Their chief critics are Hollywood celebrities whose professional society, the Film Actors Guild, provides an acronym that's typical of the picture's homophobic, often racist humor.

Directed by Trey Parker from a screenplay he wrote with Matt Stone and Pam Brady, the film has been eagerly anticipated by devoted fans of Mr. Parker's satire, and by politically minded moviegoers thirsting for a film that offsets the likes of "Fahrenheit 9/11" and "Silver City" by aiming its barbs at the left as well as the right. Some will find "Team America" the equal-opportunity parody of their dreams, making fun of everyone from terrorist-hunting zealots to Michael Moore and Alec Baldwin, who get very rough comic treatment.

What deprives the movie of any real impact is the deep-down inanity of its screenplay, which serves up a dozen supposedly uproarious four-letter words and gross-out gags for every touch of meaningful satire.

The net effect is a barrage of jokes that strain to be outrageous - just as the marionette gimmick strives to be different - but wind up canceling each other out.

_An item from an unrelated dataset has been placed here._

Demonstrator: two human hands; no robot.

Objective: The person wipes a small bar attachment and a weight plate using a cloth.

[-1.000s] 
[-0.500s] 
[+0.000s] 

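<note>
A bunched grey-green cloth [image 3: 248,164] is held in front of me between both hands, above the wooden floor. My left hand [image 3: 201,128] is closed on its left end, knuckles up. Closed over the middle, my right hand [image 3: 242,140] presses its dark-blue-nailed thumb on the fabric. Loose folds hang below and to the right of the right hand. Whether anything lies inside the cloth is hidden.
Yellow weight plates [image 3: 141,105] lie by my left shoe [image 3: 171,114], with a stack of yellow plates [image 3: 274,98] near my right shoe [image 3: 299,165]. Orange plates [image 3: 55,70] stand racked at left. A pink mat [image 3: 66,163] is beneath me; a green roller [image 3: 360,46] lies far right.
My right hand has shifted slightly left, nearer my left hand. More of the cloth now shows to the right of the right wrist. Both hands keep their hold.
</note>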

While it may seem superficially clever to spray the same childish irreverence onto flag-waving militarists, celebrity peaceniks, and everyone in between, the message that emerges is negative and nihilistic, taking no stands whatever - except, I suppose, that all grownups are equally stupid. If you're not a fan of naughtiness for naughtiness's sake, "Team America" is this week's must-miss movie.

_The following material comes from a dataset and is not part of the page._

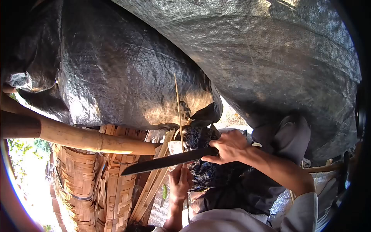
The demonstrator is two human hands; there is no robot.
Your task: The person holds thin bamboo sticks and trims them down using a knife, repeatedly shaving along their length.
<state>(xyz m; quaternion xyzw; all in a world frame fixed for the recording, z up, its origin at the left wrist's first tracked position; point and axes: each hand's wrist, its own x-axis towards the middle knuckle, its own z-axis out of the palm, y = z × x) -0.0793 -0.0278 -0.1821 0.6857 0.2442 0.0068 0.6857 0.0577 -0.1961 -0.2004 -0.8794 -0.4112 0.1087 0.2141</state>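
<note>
A long dark machete (pixel 166 161) is in my right hand (pixel 231 147), with the fingers wrapped round its handle end. The blade points left and slightly down, crossing above my left hand (pixel 180 181). That hand is closed on a thin bamboo strip (pixel 178 101). The strip stands nearly upright, rising well past the blade and running down below my fist. From this angle the blade passes over the strip; whether they touch I cannot tell. A dark patterned cloth (pixel 203 172) lies across my lap behind the hands.
Woven bamboo baskets (pixel 75 170) and split bamboo slats (pixel 148 193) stand at the left. A thick bamboo pole (pixel 77 133) juts in from the left. Dark plastic sheeting (pixel 116 65) hangs close in front and overhead. A small green object (pixel 165 191) lies near my left hand.
</note>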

'Primer" stands at the other end of the intelligence spectrum, flaunting so many intellectual notions that it's hard to keep track of them.

The movie had its United States première at the Sundance Film Festival, where it collected both the Grand Jury Prize and the Alfred P. Sloan Award for filmmaking that promotes interest in science.

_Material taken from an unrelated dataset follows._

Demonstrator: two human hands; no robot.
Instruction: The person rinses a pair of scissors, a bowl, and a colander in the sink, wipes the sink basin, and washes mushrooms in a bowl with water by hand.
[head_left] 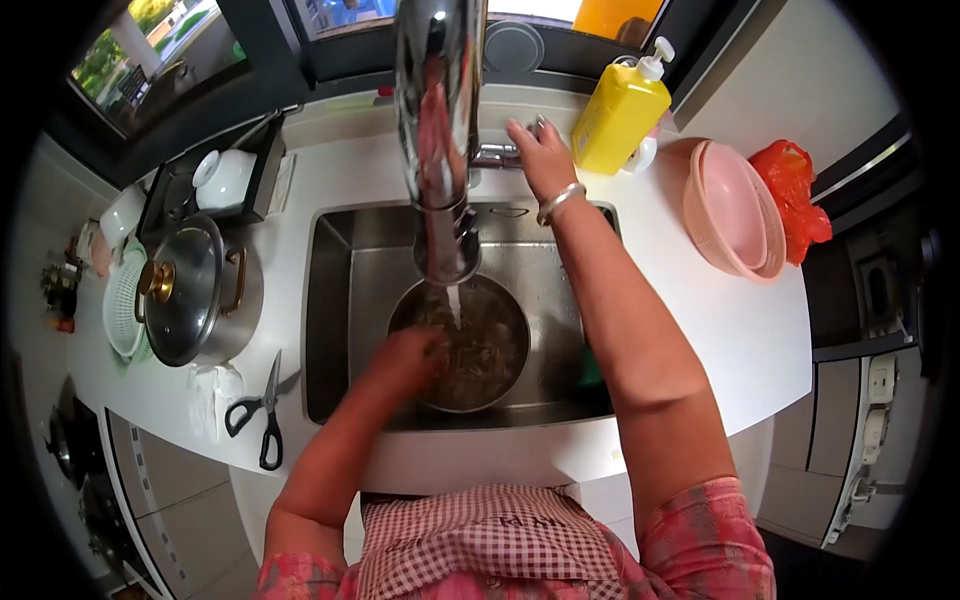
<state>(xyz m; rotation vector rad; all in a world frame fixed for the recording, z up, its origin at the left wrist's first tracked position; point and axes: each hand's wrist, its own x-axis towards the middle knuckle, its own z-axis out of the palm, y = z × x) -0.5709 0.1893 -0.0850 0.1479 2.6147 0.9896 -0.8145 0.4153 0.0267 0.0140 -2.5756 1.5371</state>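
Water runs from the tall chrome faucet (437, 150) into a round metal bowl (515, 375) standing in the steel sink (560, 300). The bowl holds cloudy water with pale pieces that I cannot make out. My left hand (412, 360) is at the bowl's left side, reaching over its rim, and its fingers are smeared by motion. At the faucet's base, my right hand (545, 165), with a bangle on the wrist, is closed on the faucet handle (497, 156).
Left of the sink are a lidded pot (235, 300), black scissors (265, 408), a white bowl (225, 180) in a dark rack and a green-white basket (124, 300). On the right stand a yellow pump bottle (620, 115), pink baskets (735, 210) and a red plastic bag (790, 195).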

Since then it's been building positive buzz at other festivals.

Written, directed, produced, and edited by newcomer Shane Carruth - who also stars in it and composed the music - "Primer" focuses on four young computer geeks, two of whom are experimenting with an energy-making gizmo they've devised. It turns out to be a sort of time machine that operates by creating a duplicate of whoever is inside.

The inventors decide to exploit its time-travel capabilities by using it to play the stock market, but the doohickey proves more unpredictable than expected, keeping them in confusion during much of the story.

The same goes for the audience, and perhaps Mr. Carruth himself, who seemed a bit daunted when he discussed it after a Toronto film festival screening last month.

At one point he explained an aspect of the plot, then paused and added, "At least, I think so." Then he paused again and said, "It makes sense - doesn't it?"

I don't think Carruth intends to mystify viewers.

He claims the film is logical and coherent if you think about it enough. He also says it's not just a fantasy but a moral tale about young professionals who are "basically kids" and now find themselves facing serious moral questions for the first time.

"They're very young people who wear their office outfits [ties and white shorts] when they work in the garage, even though it's totally inappropriate," he adds, illustrating their naiveté.

"Because the central idea of the film is so fantastical, I felt everything else needed to be grounded in as believable a world as possible."

Carruth's work was enthusiastically received by the jam-packed Toronto audience I saw it with, even though the festival programmer who introduced it said most people's response was likely to be head-scratching.

"Primer" probably won't become a box-office hit, but its low production cost (reportedly $7,000) means it needn't do big business to recoup its costs. Carruth is an original who's not afraid to think - or to ask his audience to do the same.

• "Team America," rated R, contains foul language and an explicit puppet sex scene. "Primer," rated PG-13, has vulgar language.